If a block is its only predecessor then either it's the entry block (this wouldn't be allowed in IR but I guess it is in MIR?), or it's an unreachable single block loop, and it doesn't matter what we do in unreachable code. So the only useful thing this line and line 338 achieve is to set DefaultStatus at the start of the entry block. It seems like this could be simplified.

403–405

Just reformatting?

timcorringham marked 5 inline comments as done.Jun 22 2020, 3:18 AM
timcorringham added inline comments.
llvm/lib/Target/AMDGPU/SIModeRegister.cpp
86

clang-format did this - I will commit a clang-format version first and then update this review to eliminate formatting changes.

115

It now initialises ExitSet.

136

NumSetReginserted is a STATISTIC, and as such only works when LLVM is built with asserts or debug mode enabled - which is something I hadn't realised when I wrote the original code

355

This handles a case that should never happen but which would cause a loop if it did.

403–405

clang-format again.

Removed changes introduced only by clang-format format.

arsenm added inline comments.Jun 23 2020, 7:34 AM
llvm/lib/Target/AMDGPU/SIModeRegister.cpp
136

Probably should rename this, since this really should try to use S_ROUND_MODE/S_DENORM_MODE

202–206

This should use the encode function from utils for this, but that's a separate cleanup I guess (plus try to use the new gfx10 instruction)

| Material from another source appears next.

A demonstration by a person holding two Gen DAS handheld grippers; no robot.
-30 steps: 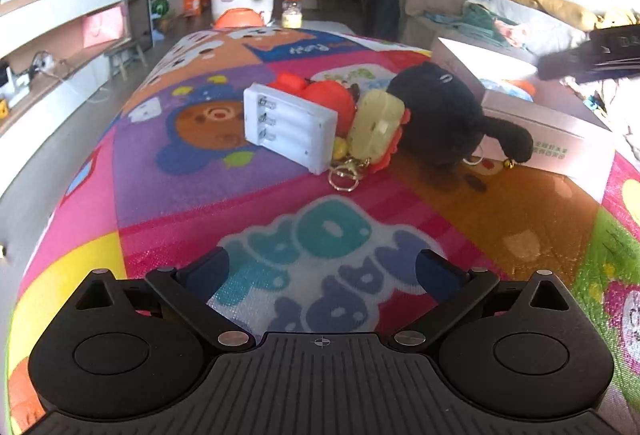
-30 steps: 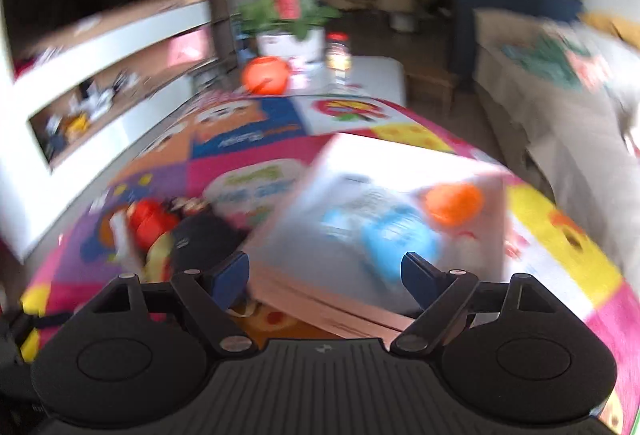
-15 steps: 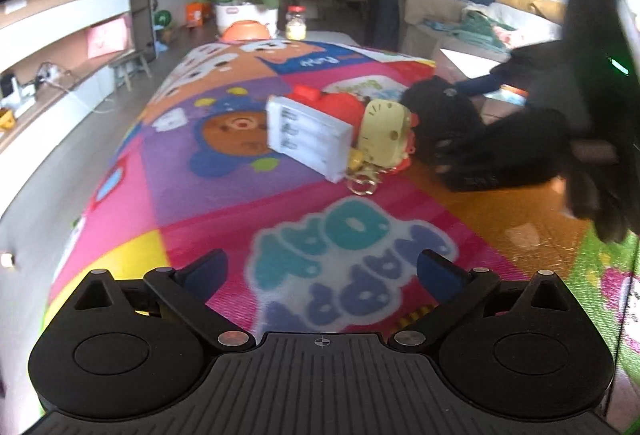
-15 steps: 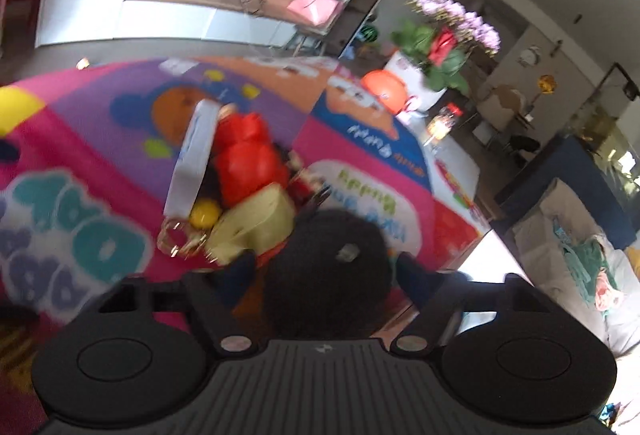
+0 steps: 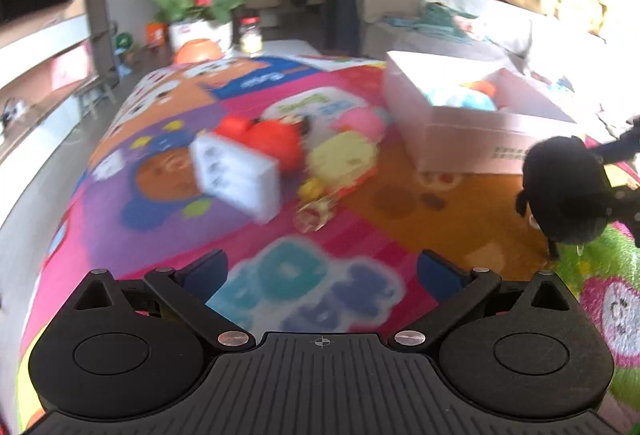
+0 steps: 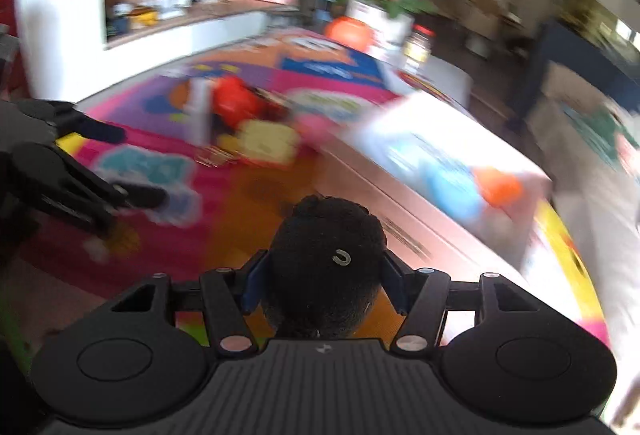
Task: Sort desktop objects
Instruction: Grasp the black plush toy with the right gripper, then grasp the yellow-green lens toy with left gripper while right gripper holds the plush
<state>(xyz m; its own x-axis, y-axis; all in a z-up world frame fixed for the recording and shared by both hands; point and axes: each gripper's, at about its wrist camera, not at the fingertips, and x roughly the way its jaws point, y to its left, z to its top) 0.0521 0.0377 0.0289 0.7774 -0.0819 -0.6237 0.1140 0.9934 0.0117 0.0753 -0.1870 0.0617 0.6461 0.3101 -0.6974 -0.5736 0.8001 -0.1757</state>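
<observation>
A: What is differing from a second ago?

B: The right tongs (image 6: 325, 285) have been closing, and their blue pads are now pinching the black plush toy (image 6: 326, 267) on both flanks. A second back that toy was lying against the front wall of the pink cardboard box (image 5: 460, 133), next to the yellow toy; now it is hanging clear of the mat, off the box's near right corner.

A: And the left tongs?

B: The left tongs (image 5: 322, 271) are standing spread wide, nothing between the pads, hovering over the colourful play mat (image 5: 384, 195) on the box's near left side.

A: Describe the held toy.

B: It is a round, fuzzy, matte black ball of plush with a small metal ring (image 6: 341, 257) showing on top and little limbs dangling underneath.

A: What is remaining beside the box?

B: To the box's left, a blurred cluster is sitting on the mat: a white ribbed plastic block (image 5: 236, 171) tilted on edge, a glossy red toy (image 5: 272, 139) behind it, a soft yellow toy (image 5: 344, 155) nearer the box, a pink one (image 5: 360, 123) just beyond, and a gold-coloured clasp (image 5: 316, 213) in front. Inside the open box, a blue thing (image 5: 470, 101) and an orange thing (image 5: 486, 88) are lying together.
</observation>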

llvm/test/CodeGen/AMDGPU/mode-register.mir
464–465

CHECK-NOT can be fragile. The case is so small I would generate the checks

foad accepted this revision.Jun 24 2020, 2:51 AM

LGTM modulo Matt's comments and please consider cleaning it all up as mentioned earlier.

llvm/lib/Target/AMDGPU/SIModeRegister.cpp
136

Changed is the usual name for this kind of flag.

This revision is now accepted and ready to land.Jun 24 2020, 2:51 AM
timcorringham marked 3 inline comments as done.Jun 24 2020, 5:24 AM
timcorringham added inline comments.
llvm/lib/Target/AMDGPU/SIModeRegister.cpp
202–206

Planned for a future change.

This revision was automatically updated to reflect the committed changes.